Dr. Mark Hyman: Merhaba. Masterclass dizimizde bu hafta 30 gün ekmek yemezsek ne olacağı üzerine konuşacağız. Hoş geldin Dhru.
Dhru Purohit: Merhaba. 30 gün boyunca ekmek yemeyi azaltmayı, hatta tamamen kesmeye öneriyorsun. İnsanlar bunu neden denemeli?
Dr. Mark Hyman: Üç ana sebep var. Birincisi, modern ya da cüce buğday dediğimiz, şu anda tükettiğimiz buğday türünün içinde özel bir nişasta türü var. Amilopektin-A adlı bu nişasta kan şekerinizi sofra şekerinden bile fazla yükseltiyor. Yani bir dilim ekmek birkaç kaşık şeker yemekten daha kötü.
İkincisi, cüce buğdayın GDO’lu değilse bile melezleştirilmiş olması. İçine susuzluğa direnç, verim artışı gibi bazı özellikler eklenmiş durumda. Üstelik bitkileri beraber yetiştirirken kromozom sayısı da artırılıyor. Bu sayede daha fazla protein içeriği ortaya çıkıyor. Neticede modern buğdayın protein, gluten ve son derece enflamatuvar olan farklı gluten proteinleri içeriği çok daha fazla. Çölyak hastalığı, çölyak harici gluten hassasiyeti ve buğday hassasiyeti bu yüzden artıyor.
Üçüncüsü, hasat zamanı çoğu zaman glifosat adlı ilaç kullanılıyor. Bu da GDO değil, ama hem bitkiye hem de tüketenin mikrobiyomuna zarar veriyor. Kansere bile yol açabiliyor.
Dhru Purohit: Buğday, özellikle de ekmek, diyetimizin değişmez bir parçası. Geçmişte ekmek bugünkünden daha mı iyiydi?
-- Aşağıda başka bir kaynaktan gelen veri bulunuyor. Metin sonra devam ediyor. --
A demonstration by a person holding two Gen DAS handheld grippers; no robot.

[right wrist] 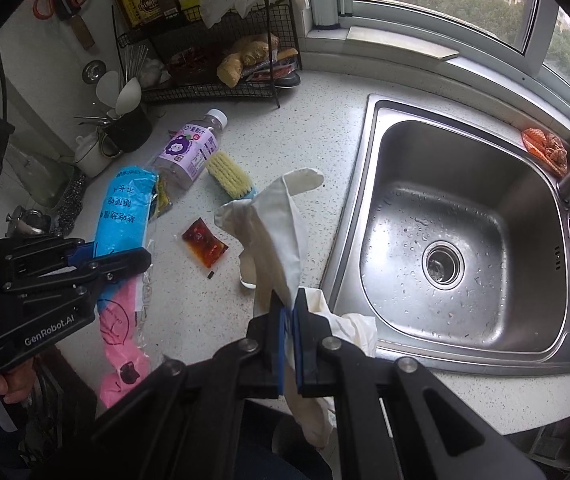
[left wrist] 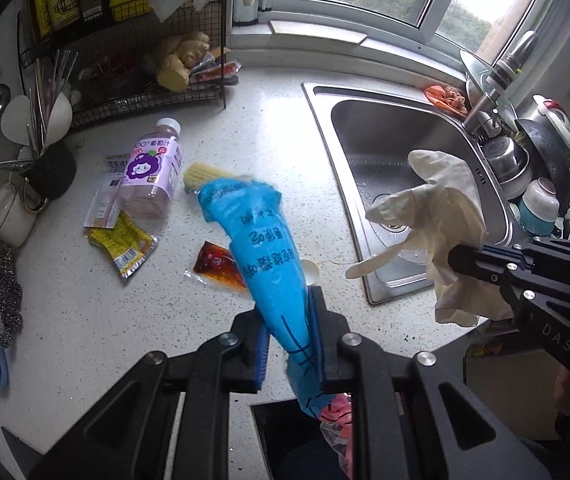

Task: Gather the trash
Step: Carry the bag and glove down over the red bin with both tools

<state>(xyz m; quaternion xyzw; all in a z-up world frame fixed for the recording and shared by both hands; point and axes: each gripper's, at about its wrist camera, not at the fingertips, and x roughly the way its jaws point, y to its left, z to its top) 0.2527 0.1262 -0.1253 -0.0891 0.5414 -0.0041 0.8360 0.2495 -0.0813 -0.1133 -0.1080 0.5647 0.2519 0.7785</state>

Dr. Mark Hyman: Hep ekmek yedik ama atalarımızın yediği Sümer buğdayı gerek işlenme gerek öğütülme bakımından bugünkünden çok farklıydı. 1800’lerde un değirmenleri kullanılmaya başlanana kadar işlenmiş tahıl yemedik. Yani ekmek tüketimimiz ve ekmeğin kalitesi çok değişti. Cüce buğday, dünyadaki üretimi ve verimi artırmak için büyük bir ilerlemeydi. Ama neticede bir süper nişastaya dönüştü. Obezite salgınının, karbonhidrat intoleransının ve pre-diyabetin önemli sebeplerinden biri haline geldi. Mesela Amerika’da kişi başına yılda ortalama 60 kg un tüketiliyor (Türkiye’de bu rakam 155-160 kg.), bu da nüfusun yüzde 88’inin metabolik açıdan sağlıksız olmasına yol açıyor.
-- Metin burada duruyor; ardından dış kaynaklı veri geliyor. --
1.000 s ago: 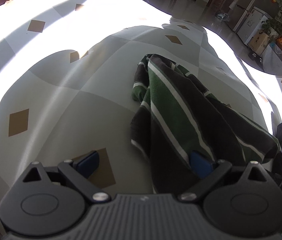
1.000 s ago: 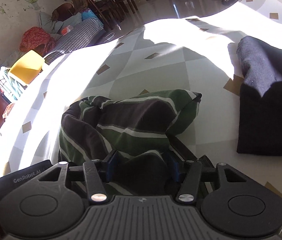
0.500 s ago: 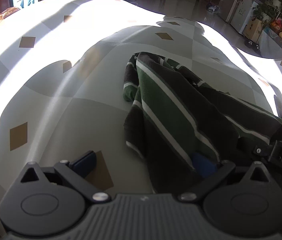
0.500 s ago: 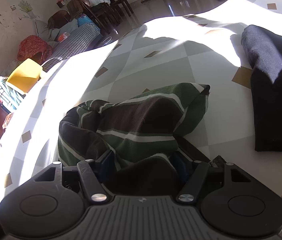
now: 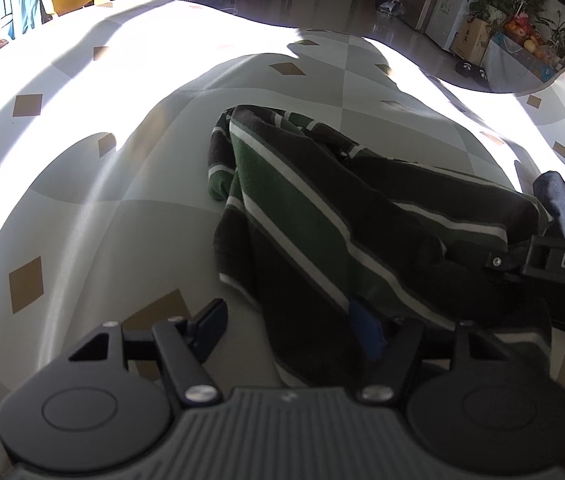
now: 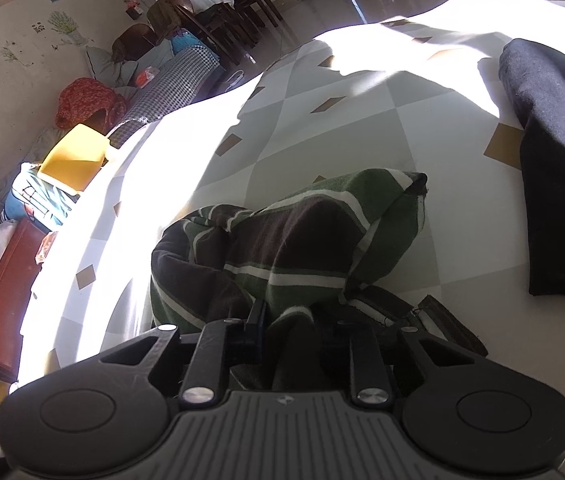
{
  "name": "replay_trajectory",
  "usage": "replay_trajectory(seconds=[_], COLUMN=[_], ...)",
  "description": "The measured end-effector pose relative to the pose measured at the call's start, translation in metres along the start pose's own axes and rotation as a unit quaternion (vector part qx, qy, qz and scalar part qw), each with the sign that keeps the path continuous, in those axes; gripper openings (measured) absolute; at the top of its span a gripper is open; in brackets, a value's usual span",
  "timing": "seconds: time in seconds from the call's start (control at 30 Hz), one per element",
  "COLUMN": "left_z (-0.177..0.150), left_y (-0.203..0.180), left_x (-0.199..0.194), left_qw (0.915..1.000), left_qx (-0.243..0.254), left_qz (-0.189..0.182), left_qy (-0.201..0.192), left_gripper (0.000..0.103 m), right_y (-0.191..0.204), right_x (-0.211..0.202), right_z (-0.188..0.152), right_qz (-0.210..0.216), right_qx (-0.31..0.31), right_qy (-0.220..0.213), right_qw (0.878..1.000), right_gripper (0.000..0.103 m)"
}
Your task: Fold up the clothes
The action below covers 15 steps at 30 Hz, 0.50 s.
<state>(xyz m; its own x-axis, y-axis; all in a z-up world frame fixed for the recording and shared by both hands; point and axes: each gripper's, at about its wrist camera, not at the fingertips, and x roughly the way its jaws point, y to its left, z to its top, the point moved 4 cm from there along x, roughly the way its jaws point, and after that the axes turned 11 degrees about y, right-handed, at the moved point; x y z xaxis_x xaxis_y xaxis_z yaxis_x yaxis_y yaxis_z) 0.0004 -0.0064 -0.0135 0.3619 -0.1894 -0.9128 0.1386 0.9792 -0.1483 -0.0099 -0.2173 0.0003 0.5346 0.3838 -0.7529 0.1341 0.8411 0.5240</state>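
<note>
On the checked table (image 5: pixel 130 240), near its front edge, the green striped garment (image 5: pixel 306 216) lies bunched, and the right gripper (image 6: pixel 296 320) has just been closing and now pinches a fold of it. The left gripper (image 5: pixel 290 328), jaws also just narrowing, stands half open with the cloth's near edge between its fingers, ungripped. Bare tabletop stretches left toward the sunlit far edge; a dark folded garment (image 6: pixel 558 168) lies at the right side.

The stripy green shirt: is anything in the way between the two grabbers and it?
Nothing visible. The right gripper has just closed on the striped green garment. The left gripper has been closing around its edge, with one pad still clear of the cloth.
</note>
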Motion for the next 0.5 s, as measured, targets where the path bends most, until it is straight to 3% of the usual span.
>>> replay_trajectory(seconds=[0.1,0.5], left_z=[-0.001,0.013], left_y=[-0.005,-0.035], left_x=[-0.002,-0.017], left_qw=[0.9999,0.9988], left_qx=[0.011,0.034], left_qz=[-0.001,-0.036], left_qy=[0.0,-0.006], left_gripper=[0.054,0.053], right_y=[0.006,0.027], right_x=[-0.006,-0.043], right_z=[0.0,0.009], right_qz=[0.015,0.08], right_qx=[-0.009,-0.039], right_qy=[-0.007,-0.051], right_qw=[1.0,0.995], right_gripper=[0.02,0.017])
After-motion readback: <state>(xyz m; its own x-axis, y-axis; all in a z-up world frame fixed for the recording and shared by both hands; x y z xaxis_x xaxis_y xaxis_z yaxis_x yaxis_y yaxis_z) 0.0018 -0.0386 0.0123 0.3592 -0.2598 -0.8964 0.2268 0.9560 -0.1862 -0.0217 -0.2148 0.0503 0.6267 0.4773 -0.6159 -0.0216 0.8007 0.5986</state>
Yağın kötü olduğunu düşündüğümüz için karbonhidrata döndük. Ama bu geçmişteki, 1960’lı yıllardaki isabetsiz bilimsel araştırmalardan elde edilmiş, deneylere değil sadece gözleme dayanan veriler yüzünden ortaya çıkmıştı. Yağı bırakıp karbonhidrata yönelmenin çok ciddi sonuçları oldu.
Dhru Purohit: Ekmeğe insülin açısından nasıl bakılabilir?
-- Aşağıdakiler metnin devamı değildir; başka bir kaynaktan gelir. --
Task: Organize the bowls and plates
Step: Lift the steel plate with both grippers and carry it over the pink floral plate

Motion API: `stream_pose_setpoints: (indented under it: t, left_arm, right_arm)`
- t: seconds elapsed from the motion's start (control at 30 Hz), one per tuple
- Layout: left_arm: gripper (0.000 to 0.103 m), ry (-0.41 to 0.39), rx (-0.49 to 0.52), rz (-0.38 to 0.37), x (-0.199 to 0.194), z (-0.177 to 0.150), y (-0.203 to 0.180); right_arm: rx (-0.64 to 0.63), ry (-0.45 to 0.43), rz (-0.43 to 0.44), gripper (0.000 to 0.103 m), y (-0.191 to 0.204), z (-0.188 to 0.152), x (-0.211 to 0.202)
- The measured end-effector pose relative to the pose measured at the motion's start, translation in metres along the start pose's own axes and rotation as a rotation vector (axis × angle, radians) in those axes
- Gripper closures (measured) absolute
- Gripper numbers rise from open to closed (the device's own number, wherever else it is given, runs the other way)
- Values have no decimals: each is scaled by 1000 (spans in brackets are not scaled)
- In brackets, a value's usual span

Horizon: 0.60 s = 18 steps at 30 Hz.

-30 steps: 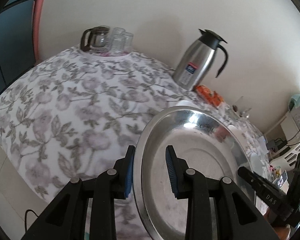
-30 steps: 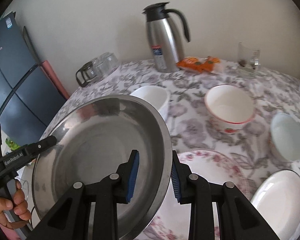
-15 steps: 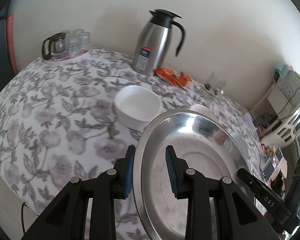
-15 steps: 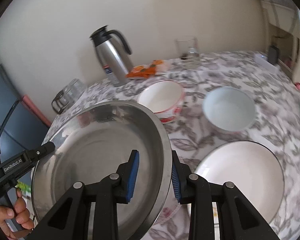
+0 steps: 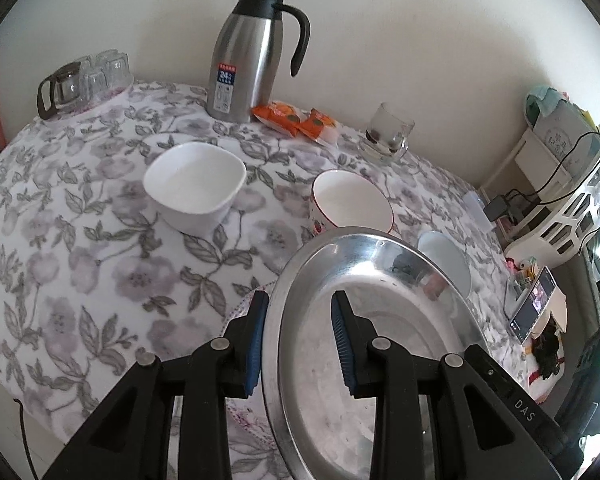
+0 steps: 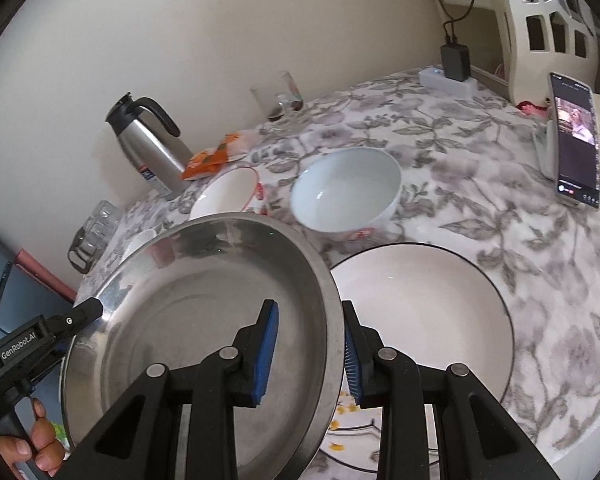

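Note:
A round steel plate [image 5: 380, 320] hangs above the flowered table, gripped at both sides. My left gripper [image 5: 300, 300] is shut on its left rim, one blue pad inside and one outside. My right gripper [image 6: 308, 308] is shut on the steel plate's [image 6: 188, 320] right rim in the same way. Under and beside it lie a white plate with a black rim [image 6: 420, 308] and a floral plate [image 6: 352, 412]. Behind stand a square white bowl [image 5: 194, 184], a red-rimmed bowl [image 5: 350, 200] and a pale blue bowl [image 6: 344, 192].
A steel thermos jug [image 5: 244, 56], orange packets [image 5: 296, 120] and a drinking glass [image 5: 388, 132] line the wall side. A glass pot with tumblers [image 5: 80, 80] stands far left. A phone on a stand [image 6: 576, 136] is at the right edge. A hand [image 6: 32, 440] holds the left gripper's handle.
Both grippers have carried the steel plate sideways to the right across the table, still shut on it. The bowls, the black-rimmed plate and the phone have come into view.

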State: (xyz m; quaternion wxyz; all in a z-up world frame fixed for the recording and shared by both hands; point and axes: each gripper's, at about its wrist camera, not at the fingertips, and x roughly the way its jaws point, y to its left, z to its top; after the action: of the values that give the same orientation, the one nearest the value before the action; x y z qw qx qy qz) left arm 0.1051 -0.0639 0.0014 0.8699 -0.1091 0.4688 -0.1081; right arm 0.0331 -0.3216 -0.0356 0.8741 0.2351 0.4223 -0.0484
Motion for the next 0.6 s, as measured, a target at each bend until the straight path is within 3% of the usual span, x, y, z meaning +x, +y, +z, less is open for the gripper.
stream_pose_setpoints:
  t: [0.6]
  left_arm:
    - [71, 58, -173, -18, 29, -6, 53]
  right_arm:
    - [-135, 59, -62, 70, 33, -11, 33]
Dr. Mark Hyman: Bugünkü ekmek son derece ince öğütülmüş undan yapılıyor ve yüzey alanı çok fazla. Bu yüzden şeker gibi hızla emiliyor ve insülin düzeyinin artmasına yol açıyor. Bu da kalp hastalıkları, kanser, diyabet, Alzheimer ve kısırlık gibi bir sürü kronik rahatsızlığı beraberinde getiriyor. İnsülin direnci vücuttaki enflamasyonu da artırıyor. Karnınızın çevresinde yağ birikiyor, daha fazla karbonhidrat yemek istiyorsunuz; genel olarak daha iştahlı oluyorsunuz. Metabolizmayı yavaşlatıyor; hormonal bağışıklık açısından felakete yol açıyor.
Bunun sebebi yediğimiz un. İlla ekmeği bir kenara bırakmak gerekmiyor. Kabak çekirdeğinden, çiya tohumundan, keten tohumundan, pisilyum lifinden, yumurtadan, kireç sütünden, limon suyundan ve karbonattan yapılan ekmekler de var. Bunlar da leziz ama undan yapılmıyor; tohum ve çekirdeklerden yapılıyor. Ekmek konusunu yeniden düşünmek bize çok şey katabilir.